Re: BUG #14820: Standby crash with "could not access status of transaction" (for track_commit_timestamp)

From: Jeremy Schneider <schnjere(at)amazon(dot)com>
To: <pgsql-bugs(at)postgresql(dot)org>
Subject: Re: BUG #14820: Standby crash with "could not access status of transaction" (for track_commit_timestamp)
Date: 2018-05-23 21:20:23
Message-ID: 4744cb5b-8962-8f10-f729-7cfeba807fcb@amazon.com
Views: Raw Message | Whole Thread | Download mbox | Resend email
Thread:
Lists: pgsql-bugs

On 9/20/17 02:26, matioli(dot)matheus(at)gmail(dot)com wrote:
> The following bug has been logged on the website:
>
> Bug reference: 14820
> ...
> 2017-09-20 03:46:36.598 -03 [50892]: [3-1] LOG: entering standby mode
> 2017-09-20 03:46:36.607 -03 [50892]: [4-1] LOG: redo starts at
> 23AF/47E40620
> 2017-09-20 03:46:36.621 -03 [50892]: [5-1] FATAL: could not access
> status of transaction 1556437428
> 2017-09-20 03:46:36.621 -03 [50892]: [6-1] DETAIL: Could not read from
> file "pg_commit_ts/E7FB" at offset 229376: Success.
> 2017-09-20 03:46:36.621 -03 [50892]: [7-1] CONTEXT: xlog redo at
> 23AF/481CE818 for Transaction/COMMIT: 2017-09-20 03:17:18.239579-03
> 2017-09-20 03:46:36.623 -03 [50889]: [3-1] LOG: startup process (PID
> 50892) exited with exit code 1
> 2017-09-20 03:46:36.623 -03 [50889]: [4-1] LOG: terminating any other
> active server processes
> 2017-09-20 03:46:36.721 -03 [50889]: [5-1] LOG: database system is shut
> down
>
> Now any attempt to start any of the standby servers gives the above errors
> (the transaction and offset are exact the same). Do you think it may be a
> bug? Notice that I loaded `pglogical`, which I don't think is the one
> causing trouble, but it may be an important information. It seems to be
> something related to `track_commit_timestamp` or using
> `wal_level='logical'`, but I'm not sure how to debug it.
>
> I have checked and the file `pg_commit_ts/E7FB` is on the data directory
> with 229376, so looks like it is trying to read the file past its end, hence
> the above error.

I recently saw a problem that looked very similar to this, seems worth
reporting on the same thread.

PostgreSQL version: 10.3
Operating system: Linux

On startup, while attempting recovery, PostgreSQL failed to startup with
the following error:

FATAL: could not access status of transaction 68544569
DETAIL: Could not read from file "pg_commit_ts/0A37" at offset 106496:
Success.
CONTEXT: WAL redo at 70E/E5FE2030 for Transaction/COMMIT: 2018-xx-xx
xx:xx:xx.xxxxxx-xx; subxacts: 68544570
LOG: startup process (PID 100292) exited with exit code 1
LOG: aborting startup due to startup process failure
LOG: database system is shut down

This is on a primary, not a standby.  track_commit_timestamp is on,
wal_level is replica and there are no shared_preload_libraries.

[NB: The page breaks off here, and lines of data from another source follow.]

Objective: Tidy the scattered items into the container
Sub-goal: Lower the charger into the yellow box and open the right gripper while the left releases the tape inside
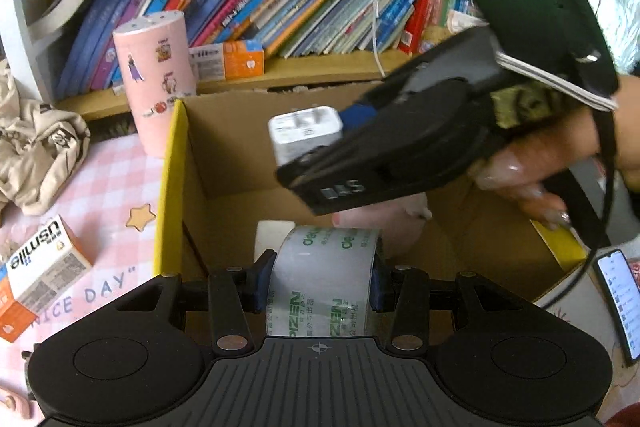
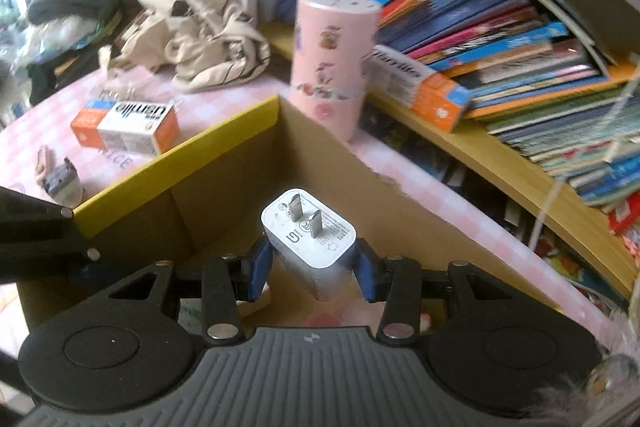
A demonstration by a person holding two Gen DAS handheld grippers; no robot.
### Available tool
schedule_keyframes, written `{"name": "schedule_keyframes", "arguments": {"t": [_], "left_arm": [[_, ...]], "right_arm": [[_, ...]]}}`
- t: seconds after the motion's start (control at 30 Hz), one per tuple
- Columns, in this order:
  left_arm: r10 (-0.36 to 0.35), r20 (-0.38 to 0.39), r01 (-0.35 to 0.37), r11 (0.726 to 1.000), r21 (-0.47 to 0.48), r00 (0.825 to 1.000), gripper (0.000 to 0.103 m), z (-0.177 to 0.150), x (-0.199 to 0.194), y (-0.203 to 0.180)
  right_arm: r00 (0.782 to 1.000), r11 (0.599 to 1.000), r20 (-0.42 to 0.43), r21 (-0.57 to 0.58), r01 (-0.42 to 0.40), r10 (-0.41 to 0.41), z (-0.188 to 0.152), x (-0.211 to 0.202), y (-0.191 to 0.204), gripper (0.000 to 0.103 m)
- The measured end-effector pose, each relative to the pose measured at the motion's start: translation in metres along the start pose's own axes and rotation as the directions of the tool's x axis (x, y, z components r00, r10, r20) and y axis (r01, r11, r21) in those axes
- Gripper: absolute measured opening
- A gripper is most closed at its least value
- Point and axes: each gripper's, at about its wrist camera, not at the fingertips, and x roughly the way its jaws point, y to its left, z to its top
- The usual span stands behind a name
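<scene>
An open cardboard box (image 1: 172,187) with a yellow rim sits on the pink checked table; it also shows in the right wrist view (image 2: 192,151). My left gripper (image 1: 322,277) is shut on a roll of clear tape (image 1: 324,279) with green print, held over the box. My right gripper (image 2: 312,269) is shut on a white charger plug (image 2: 310,239), prongs up, above the box interior. The charger (image 1: 304,133) and right gripper also show in the left wrist view, over the box. A pink item and a white item lie inside the box, partly hidden.
A pink stickered cylinder (image 1: 158,83) stands by the box's far corner. An orange-and-white usmile carton (image 1: 40,271) lies on the table left of the box. A beige cloth (image 1: 36,143) is at the left. A phone (image 1: 620,303) lies at the right. Bookshelves stand behind.
</scene>
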Motion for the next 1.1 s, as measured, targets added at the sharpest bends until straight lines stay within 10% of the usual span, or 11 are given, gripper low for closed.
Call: {"name": "schedule_keyframes", "arguments": {"t": [1.1], "left_arm": [[0.004, -0.045, -0.004, 1.0, 0.004, 0.999, 0.053, 0.0, 0.016, -0.004]], "right_arm": [[0.99, 0.996, -0.112, 0.025, -0.087, 0.089, 0.005, 0.053, -0.015, 0.041]]}}
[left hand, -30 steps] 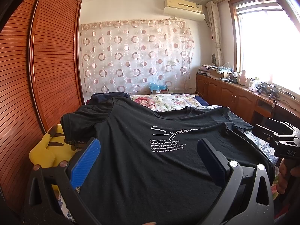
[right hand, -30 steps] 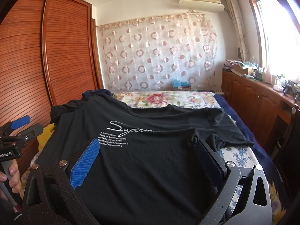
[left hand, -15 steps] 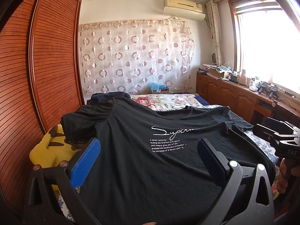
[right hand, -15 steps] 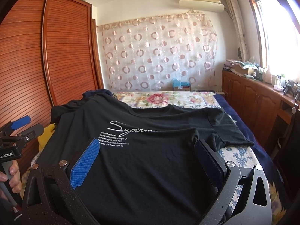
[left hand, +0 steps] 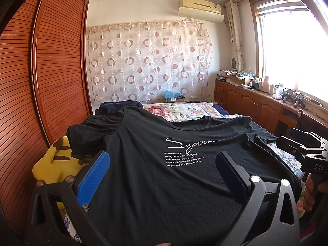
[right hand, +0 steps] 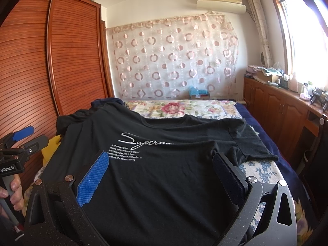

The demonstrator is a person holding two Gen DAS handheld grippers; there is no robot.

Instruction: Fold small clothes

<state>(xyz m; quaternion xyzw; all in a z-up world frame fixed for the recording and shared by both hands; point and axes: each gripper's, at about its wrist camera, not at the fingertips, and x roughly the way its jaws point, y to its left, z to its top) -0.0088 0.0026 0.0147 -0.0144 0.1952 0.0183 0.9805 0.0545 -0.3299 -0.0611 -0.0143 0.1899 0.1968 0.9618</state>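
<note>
Holding both grippers low over the near end of the bed [right hand: 264,172], we see the black shirt [left hand: 164,184] spread flat on it, chest print up, collar toward the far end. The left gripper [left hand: 162,174] has its fingers wide apart, nothing between them but the shirt lying below; whether the tips touch the cloth we cannot tell. The right gripper [right hand: 160,170] is spread the same way over the shirt's lower half, also holding nothing.

In the left view, one sleeve [left hand: 82,135] hangs bunched over a yellow plush toy [left hand: 53,164] at the bed's left edge, beside the wooden wardrobe [left hand: 51,71]. In the right view, the other sleeve [right hand: 252,143] lies flat on the floral bedding, with a fold running across the shirt just under the collar.

Each camera catches the other gripper at its frame edge, with a hand [right hand: 14,192] wrapped round the handle. A patterned curtain [right hand: 174,61] covers the far wall; cabinets [right hand: 272,110] run under the window.
</note>
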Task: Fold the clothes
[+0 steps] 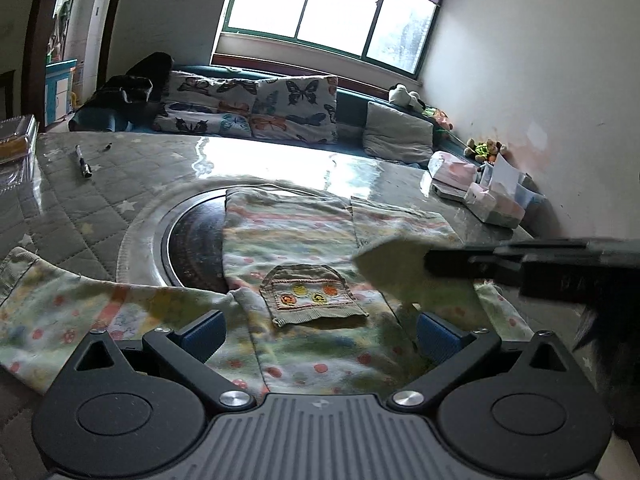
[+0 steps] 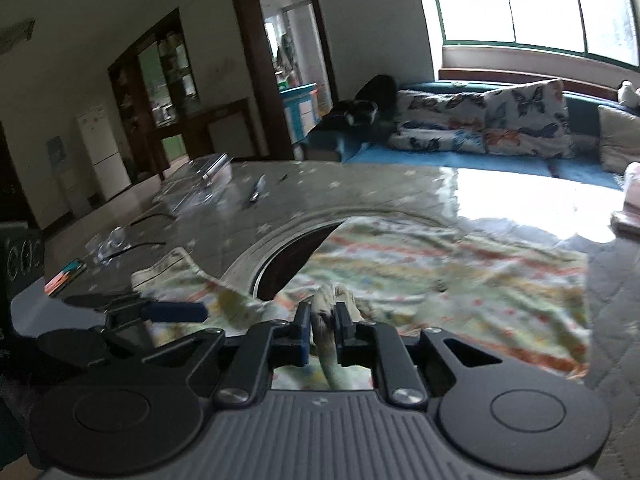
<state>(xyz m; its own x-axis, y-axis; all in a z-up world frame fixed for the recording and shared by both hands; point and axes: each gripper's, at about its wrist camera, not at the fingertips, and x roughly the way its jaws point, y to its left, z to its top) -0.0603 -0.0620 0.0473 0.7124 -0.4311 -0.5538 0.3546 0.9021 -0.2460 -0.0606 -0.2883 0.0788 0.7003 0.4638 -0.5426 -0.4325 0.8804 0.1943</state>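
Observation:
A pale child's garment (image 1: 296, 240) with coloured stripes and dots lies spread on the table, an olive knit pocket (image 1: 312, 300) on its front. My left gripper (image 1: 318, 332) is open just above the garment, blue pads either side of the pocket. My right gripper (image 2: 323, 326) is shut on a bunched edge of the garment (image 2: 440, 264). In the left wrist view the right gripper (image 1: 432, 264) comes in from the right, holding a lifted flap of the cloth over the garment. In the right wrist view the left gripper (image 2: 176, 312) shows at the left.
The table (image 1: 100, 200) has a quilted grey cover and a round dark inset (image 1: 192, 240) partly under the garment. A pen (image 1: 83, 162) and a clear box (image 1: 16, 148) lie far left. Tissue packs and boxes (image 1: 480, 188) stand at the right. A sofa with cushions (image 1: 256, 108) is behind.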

The pg_commit_ts directory was actually empty when recovery started and
in the process of recovery PostgreSQL recreated the 0A37 file.  However
it consistently created a 106496 byte file (entirely filled with
0/nulls) and then threw the error above when trying to read beyond the
end.  If we removed the 0A37 file and restarted then it would again
recreate the 106496 byte file and error out in the same way.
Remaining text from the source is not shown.